Lamun kalbu wus tamtu
Anungku mikani kang amengku
Rumambating eneng ening awas eling
Ngruwat serenging rerengu
Urubmu kedhap ing panon
—Heru Harjo Hutomo
Dalam kebudayaan Jawa dikenal banyak istilah yang sekilas adalah hal-hal yang tak sesuai dengan logika ilmiah—yang tentu saja sangat diagung-agungkan oleh kalangan yang memandang tradisi sebagai sebentuk kekunoan. Beberapa istilah itu adalah “wijining atapa tedhaking andana warih,” “putune Mbahe” atau “titisaning Mbahe.”
Tentu saja istilah-istilah itu seolah berseberangan dengan prinsip-prinsip ataupun pandangan-pandangan yang bahkan menjadi elan vital kecenderungan beragama tertentu, taruhlah kecenderungan beragama untuk menempatkan manusia secara sama. Kecenderungan beragama semacam itu memang seturut dengan “episteme” zaman yang memang menghendaki nilai-nilai demokratis yang mesti mengendapi segenap bidang kehidupan.
Namun, kesetaraan itu pada praktiknya tak pernah berjalan secara tetap. Dan itulah yang konon menyebabkan banyak pemikir kontemporer meragukan universalitas sistem demokrasi yang ternyata hanya merepresentasikan orang-orang berkulit “putih,” yang tinggal di belahan Bumi “Barat,” dan secara ekonomis di belahan Bumi “Utara.”
Dengan kata lain, ternyata klaim ilmiah hanyalah sekedar klaim yang berfungsi sebagai topeng untuk memperadabkan, atau secara kasar “menjajah,” orang-orang yang bukan merupakan golongan mereka yang terkesan enak untuk “dimakan.” Di sinilah lantas ilmu pengetahuan tak pula mudah lepas dari kapitalisme yang menjadi tahapan bagi imperialisme dan kolonialisme.
Namun, klaim ilmiah pun ternyata digugurkan juga oleh klaim ilmiah yang lebih terkini. Lewat ilmu genetika ternyata gen para leluhur menitis atau menurun pada anak keturunannya. Tak sekedar karakter, penyakit dan informasi (ilmu pengetahuan) yang pernah mereka terima menitis pula pada anak keturunannya.

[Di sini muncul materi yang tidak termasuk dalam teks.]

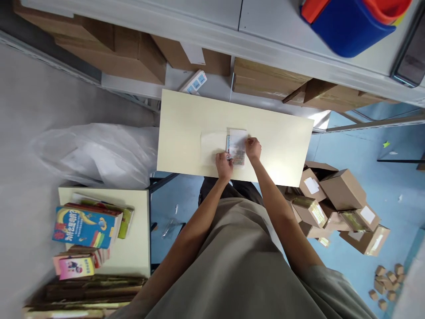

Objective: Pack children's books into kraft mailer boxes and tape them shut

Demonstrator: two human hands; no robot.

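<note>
A small book (237, 144) with a whitish upper face and a coloured strip along its left side lies on a pale yellow table (282, 146). My left hand (224, 165) is closed at the book's lower left edge, its fingertips touching it. Against the right edge sits my right hand (253, 148), fingers curled in a pinch at the book's side; what exactly lies between the fingertips is too small to make out. A pale, thin sheet (209, 146) spreads flat on the table to the left of the book, partly behind my left hand.
Cardboard boxes (262, 79) and a white power strip (195, 83) sit on the shelf beyond. Left are a translucent plastic bag (99, 150) and a side table with stacked books (86, 226). Cardboard boxes (343, 188) pile on the floor at right. A blue bin (348, 31) stands above.
</note>
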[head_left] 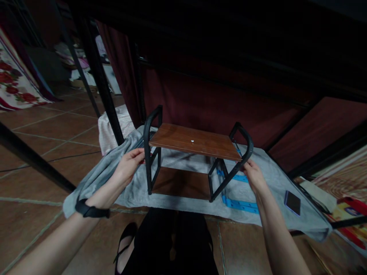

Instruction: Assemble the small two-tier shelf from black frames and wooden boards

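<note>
A small two-tier shelf rack [197, 143] with black tubular side frames and brown wood-look boards stands in front of me on a grey cloth [183, 201]. Its upper board carries a small white mark. My left hand [129, 165] grips the left side frame just under the upper board, fingertips partly behind the tube. On the opposite side, my right hand [254, 175] holds the right frame near the board's corner, with its fingers partly hidden. The lower board [180, 183] lies in shadow between the frames. Beside the rack, near my right hand, is a blue perforated frame [242, 205].
A phone [292, 202] lies on the cloth at the right. Dark metal posts [100, 72] rise at the left, and a dark red curtain [195, 99] hangs behind. Packages [351, 214] sit at far right. A cable [65, 157] crosses the tiled floor.
</note>
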### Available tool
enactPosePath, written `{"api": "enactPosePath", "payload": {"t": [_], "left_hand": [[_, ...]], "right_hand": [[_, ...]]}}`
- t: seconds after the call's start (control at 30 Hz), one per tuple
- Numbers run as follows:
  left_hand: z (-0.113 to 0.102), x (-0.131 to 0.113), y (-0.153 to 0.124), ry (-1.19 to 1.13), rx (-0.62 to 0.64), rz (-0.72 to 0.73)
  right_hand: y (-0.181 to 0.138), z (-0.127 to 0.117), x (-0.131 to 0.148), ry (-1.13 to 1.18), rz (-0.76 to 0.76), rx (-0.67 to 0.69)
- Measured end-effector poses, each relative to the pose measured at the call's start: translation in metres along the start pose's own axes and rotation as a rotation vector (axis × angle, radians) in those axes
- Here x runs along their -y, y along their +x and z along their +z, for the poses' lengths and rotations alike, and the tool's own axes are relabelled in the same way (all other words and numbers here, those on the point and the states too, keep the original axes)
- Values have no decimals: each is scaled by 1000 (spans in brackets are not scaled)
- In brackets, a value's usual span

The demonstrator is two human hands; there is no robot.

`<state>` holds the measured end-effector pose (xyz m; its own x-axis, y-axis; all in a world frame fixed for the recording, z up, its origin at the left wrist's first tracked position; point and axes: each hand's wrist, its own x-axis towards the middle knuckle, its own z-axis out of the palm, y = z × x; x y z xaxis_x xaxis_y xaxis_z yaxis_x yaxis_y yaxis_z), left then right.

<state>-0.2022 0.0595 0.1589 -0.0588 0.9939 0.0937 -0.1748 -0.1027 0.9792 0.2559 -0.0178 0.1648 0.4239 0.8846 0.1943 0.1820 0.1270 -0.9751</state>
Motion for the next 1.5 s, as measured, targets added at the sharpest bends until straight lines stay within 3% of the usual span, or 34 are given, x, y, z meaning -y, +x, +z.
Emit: {"api": "enactPosePath", "payload": {"t": [0.17, 0.33, 0.73, 0.9, 1.5], "left_hand": [[-8, -7, -27, 24, -114, 75], [-2, -18, -29, -1, -132, 160], [18, -15, -22, -89, -174, 216], [22, -14, -20, -121, -216, 287], [31, -38, -7, -190, -227, 316]], "right_hand": [[-41, -8, 0, -23, -7, -46], [-52, 4, 7, -121, -94, -63], [-57, 18, 5, -190, -158, -109], [-54, 18, 10, -107, -149, -143], [-31, 19, 33, -26, -195, -154]]}}
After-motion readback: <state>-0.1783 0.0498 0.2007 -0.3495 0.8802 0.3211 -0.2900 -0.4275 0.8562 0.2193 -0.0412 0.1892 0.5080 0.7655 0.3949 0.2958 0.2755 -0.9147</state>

Dalam konsep dan praktik Islam-Jawa, mulai dengan tradisi kecil untuk mengirim Fatihah pada leluhur, peling atau khol hingga ziarah (yang merupakan “ilmu sejarah” sebagai kata kerja), merupakan sebentuk metode pendidikan kepribadian untuk bagaimana berkehidupan. Tradisi-tradisi itu dapat disarikan dalam sepenggal istilah yang lekat dengan pagelaran wayang di masa silam, “Ma-Hyang,” atau menuju pada “Hyang,” yang selain bermakna leluhur juga bermakna Tuhan.
Dengan konsep-konsep dan praktik-praktik tradisional yang lekat dengan “sejarah” itu diharapkan orang, dengan mengenal para leluhur atau orang-orang yang bersangkutan dengannya di masa silam, akan pula mengenal dirinya sendiri. Jadi, taruhlah untuk menjadi pribadi yang intoleran, ketika mengenal bahwa leluhurnya adalah Walisongo, secara moral potensi intoleransi yang barangkali dimiliki akan tak gampang untuk terbentuk.
Terang, siapa pun memiliki potensi untuk bersikap intoleran dan sistem moral memang terkait erat dengan nurani yang konon tak pernah bisa bohong. Dengan demikian, pada dasarnya setiap pribadi memiliki mekanisme tersendiri untuk belajar dan mendapatkan pelajaran. Metode-metode pendidikan, baik yang berangkat dari kearifan tradisi ataupun yang merupakan produk modernitas, hanyalah semacam tang atau kunci inggris dimana suatu kotak sama sekali tak tergantung padanya untuk terbuka ataupun tertutup.